On April 12, 2012, Denny's Corporation and certain of its subsidiaries refinanced our credit facility (the "Old Credit Facility") and entered into a new five-year senior secured credit agreement in an aggregate principal of $250 million (the "New Credit Facility"). The New Credit Facility is comprised of a $190 million senior secured term loan and a $60 million senior secured revolver (with a $30 million letter of credit sublimit). A commitment fee of 50 basis points is paid on the unused portion of the revolving credit facility. Borrowings for the term loan will bear a tiered interest rate based on the Company's consolidated leverage ratio and was initially set at LIBOR plus 300 basis points. The New Credit Facility does not contain an interest rate floor for either the term loan or the revolver. It includes an accordion feature that would allow us to increase the size of the facility to $300 million. The maturity date for the New Credit Facility is April 12, 2017.
 
The New Credit Facility was used to refinance the Old Credit Facility and is available for working capital, capital expenditures and other general corporate purposes. The New Credit Facility is guaranteed by the Company and its material subsidiaries and is secured by substantially all of the assets of the Company and its subsidiaries, including the stock of the Company's subsidiaries. It includes negative covenants that are usual for facilities and transactions of this type. The New Credit Facility also includes certain financial covenants with respect to a maximum consolidated leverage ratio, a minimum consolidated fixed charged coverage ratio and maximum capital expenditures.
 
The term loan under the New Credit Facility amortizes $19.0 million annually, payable in quarterly installments, with all remaining amounts due on the maturity date. We will be required to make certain mandatory prepayments under certain circumstances and will have the option to make certain prepayments under the New Credit Facility. The optional prepayments can be applied against future amortization. The New Credit Facility includes events of default (and related remedies, including acceleration and increased interest rates following an event of default) that are usual for facilities and transactions of this type.
 
On April 13, 2012, we entered into interest rate hedges that cap the LIBOR rate on borrowings for the term loan under the New Credit Facility during the first two years of the term loan. The 200 basis point LIBOR cap applies to $150 million of term loan borrowings during the first year and $125 million of term loan borrowings during the second year.

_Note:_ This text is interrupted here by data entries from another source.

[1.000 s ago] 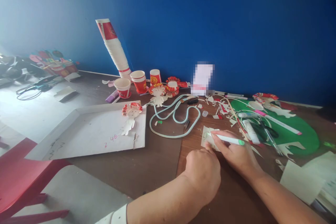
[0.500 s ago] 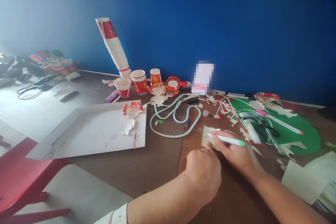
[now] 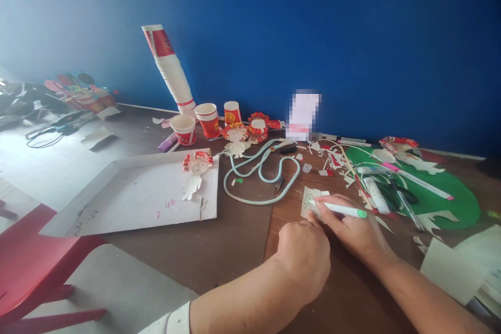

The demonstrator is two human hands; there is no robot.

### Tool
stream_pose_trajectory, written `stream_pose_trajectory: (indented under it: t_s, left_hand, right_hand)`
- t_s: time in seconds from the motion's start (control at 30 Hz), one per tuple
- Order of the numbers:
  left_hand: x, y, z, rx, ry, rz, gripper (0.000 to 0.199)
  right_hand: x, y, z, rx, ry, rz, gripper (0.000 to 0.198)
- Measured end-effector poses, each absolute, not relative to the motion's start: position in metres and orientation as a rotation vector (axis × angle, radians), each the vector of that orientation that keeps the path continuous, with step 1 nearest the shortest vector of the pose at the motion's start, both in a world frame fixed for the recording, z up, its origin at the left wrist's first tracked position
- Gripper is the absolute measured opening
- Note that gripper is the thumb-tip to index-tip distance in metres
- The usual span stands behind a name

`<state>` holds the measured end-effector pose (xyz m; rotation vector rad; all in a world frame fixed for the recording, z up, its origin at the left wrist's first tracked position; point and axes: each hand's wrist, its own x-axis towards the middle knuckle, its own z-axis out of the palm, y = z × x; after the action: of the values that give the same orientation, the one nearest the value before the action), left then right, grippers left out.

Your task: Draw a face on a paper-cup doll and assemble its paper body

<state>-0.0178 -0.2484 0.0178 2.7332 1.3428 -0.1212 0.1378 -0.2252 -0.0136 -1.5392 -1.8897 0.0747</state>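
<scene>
My right hand [image 3: 352, 227] is closed around a white felt-tip marker [image 3: 340, 210] with a green end. Its tip touches a small cream piece of paper [image 3: 304, 207] lying on the brown table, where a faint green curved line shows. My left hand [image 3: 304, 253] is curled, with a fingertip pressing the lower edge of that paper to hold it down; most of its fingers are hidden under the fist. Beyond the paper lies a pale blue cable [image 3: 250, 202] in loops.
A shallow white box [image 3: 129, 198] holds a paper lion figure [image 3: 197, 167]. Paper cups [image 3: 183, 128] and a tall leaning cup stack [image 3: 172, 75] stand by the blue wall. Right of my hands are a green sheet [image 3: 465, 203], a pink marker [image 3: 420, 182], scissors and paper scraps.
Both hands stay in nearly the same place. The marker's tip has shifted very slightly on the paper, and the view has moved a touch.
</scene>
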Motion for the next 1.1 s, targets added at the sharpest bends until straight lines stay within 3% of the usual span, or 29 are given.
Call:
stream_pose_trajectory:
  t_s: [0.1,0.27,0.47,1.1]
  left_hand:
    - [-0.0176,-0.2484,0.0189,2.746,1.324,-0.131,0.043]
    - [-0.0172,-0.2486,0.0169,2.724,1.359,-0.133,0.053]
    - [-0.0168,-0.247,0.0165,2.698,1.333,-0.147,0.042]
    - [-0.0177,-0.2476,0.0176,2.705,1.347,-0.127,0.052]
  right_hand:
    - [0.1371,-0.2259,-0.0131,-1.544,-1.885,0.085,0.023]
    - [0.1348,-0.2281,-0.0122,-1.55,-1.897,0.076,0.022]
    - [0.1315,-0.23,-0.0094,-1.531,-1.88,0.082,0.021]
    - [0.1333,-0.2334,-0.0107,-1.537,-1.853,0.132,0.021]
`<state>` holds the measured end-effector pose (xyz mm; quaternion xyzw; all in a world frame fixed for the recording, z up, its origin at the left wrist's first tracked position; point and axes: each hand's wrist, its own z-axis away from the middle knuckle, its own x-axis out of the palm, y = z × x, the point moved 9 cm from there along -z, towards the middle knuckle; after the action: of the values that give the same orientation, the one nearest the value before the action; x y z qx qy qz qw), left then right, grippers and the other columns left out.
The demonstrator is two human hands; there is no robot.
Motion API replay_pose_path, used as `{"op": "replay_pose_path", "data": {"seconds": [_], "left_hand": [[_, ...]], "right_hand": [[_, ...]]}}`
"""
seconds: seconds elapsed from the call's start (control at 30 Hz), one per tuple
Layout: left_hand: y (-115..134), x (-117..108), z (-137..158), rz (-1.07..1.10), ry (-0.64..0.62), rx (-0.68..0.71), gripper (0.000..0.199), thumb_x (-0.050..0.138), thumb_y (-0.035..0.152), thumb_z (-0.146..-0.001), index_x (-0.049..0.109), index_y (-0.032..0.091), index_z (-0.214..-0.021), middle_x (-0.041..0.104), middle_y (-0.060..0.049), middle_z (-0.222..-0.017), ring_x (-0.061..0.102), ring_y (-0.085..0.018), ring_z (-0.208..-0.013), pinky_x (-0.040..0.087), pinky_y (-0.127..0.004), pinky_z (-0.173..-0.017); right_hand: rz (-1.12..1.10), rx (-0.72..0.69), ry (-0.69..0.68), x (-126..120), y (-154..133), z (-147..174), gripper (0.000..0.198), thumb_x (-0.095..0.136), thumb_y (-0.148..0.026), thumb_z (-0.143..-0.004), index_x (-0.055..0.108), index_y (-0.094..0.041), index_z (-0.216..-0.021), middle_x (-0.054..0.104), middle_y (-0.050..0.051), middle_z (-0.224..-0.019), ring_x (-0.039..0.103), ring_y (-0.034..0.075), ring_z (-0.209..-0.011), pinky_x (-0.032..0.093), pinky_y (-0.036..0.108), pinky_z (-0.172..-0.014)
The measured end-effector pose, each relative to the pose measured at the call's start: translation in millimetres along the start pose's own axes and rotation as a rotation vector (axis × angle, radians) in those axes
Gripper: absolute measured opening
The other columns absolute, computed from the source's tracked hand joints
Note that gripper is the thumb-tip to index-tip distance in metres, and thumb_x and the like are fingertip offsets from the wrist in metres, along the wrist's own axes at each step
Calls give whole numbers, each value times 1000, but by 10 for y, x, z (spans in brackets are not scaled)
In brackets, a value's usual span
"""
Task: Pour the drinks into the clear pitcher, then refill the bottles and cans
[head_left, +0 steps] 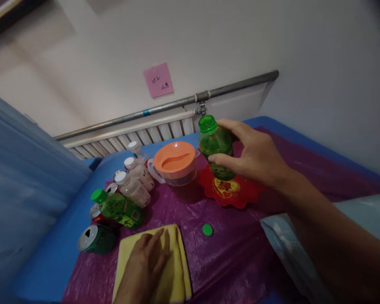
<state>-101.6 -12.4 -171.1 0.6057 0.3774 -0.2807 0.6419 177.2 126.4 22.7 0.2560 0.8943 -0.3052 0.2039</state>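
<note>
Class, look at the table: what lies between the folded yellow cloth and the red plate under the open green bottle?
In the head view, a loose green cap lies alone on the purple sheet, between the yellow cloth and the red plate.

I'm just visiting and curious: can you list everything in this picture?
open green bottle: 1, green, uncapped, over the red plate
red plate: 1, red, centre of table
green cap: 1, loose on the purple cover
pitcher: 1, clear, orange lid, left of plate
yellow cloth: 1, folded, near edge
capped green bottle: 1, lying at left
white-capped bottles: 3, pale, left
cans: about 3, left
pink note: 1, on wall
left hand: flat on cloth
right hand: gripping open bottle
</note>
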Motion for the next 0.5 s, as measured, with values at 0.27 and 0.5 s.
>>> {"op": "replay_pose_path", "data": {"seconds": [0.27, 0.5], "left_hand": [[224, -277, -860, 1204, 329, -448, 24, 65, 24, -84, 66, 21, -109, 69, -5, -109, 64, -14, -98, 48, -25, -85], [188, 467, -1407, 1443, 270, -699, 29, 57, 38, -91, 61, 14, -106, 64, -6, -98, 62, -15, -80, 55, -33, -70]], "right_hand": [[3, 46, 36, -65, 79, -29, 60, 69, -28, -70, 56, -19, -128, 68, 10, -123, 66, 30, -108, 54, 46, -92], [-19, 74, 11, -48, 129, -44, 60, 69, -28, -70, 55, -18, -128, 68, 10, -120, 66, 29, -107, 54, 44, -92]]}}
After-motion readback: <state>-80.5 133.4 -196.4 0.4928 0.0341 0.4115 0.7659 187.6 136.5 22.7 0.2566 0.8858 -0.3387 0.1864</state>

As a result of the debt refinancing, we recorded $7.9 million of losses on early extinguishment of debt, consisting primarily of $1.1 million of transaction costs, $4.7 million from the write-off of deferred financing costs and $2.0 million from the write-off of an original issue discount ("OID") related to the Old Credit Facility. These losses are included as a component of other nonoperating expense in the condensed Consolidated Statements of Comprehensive Income.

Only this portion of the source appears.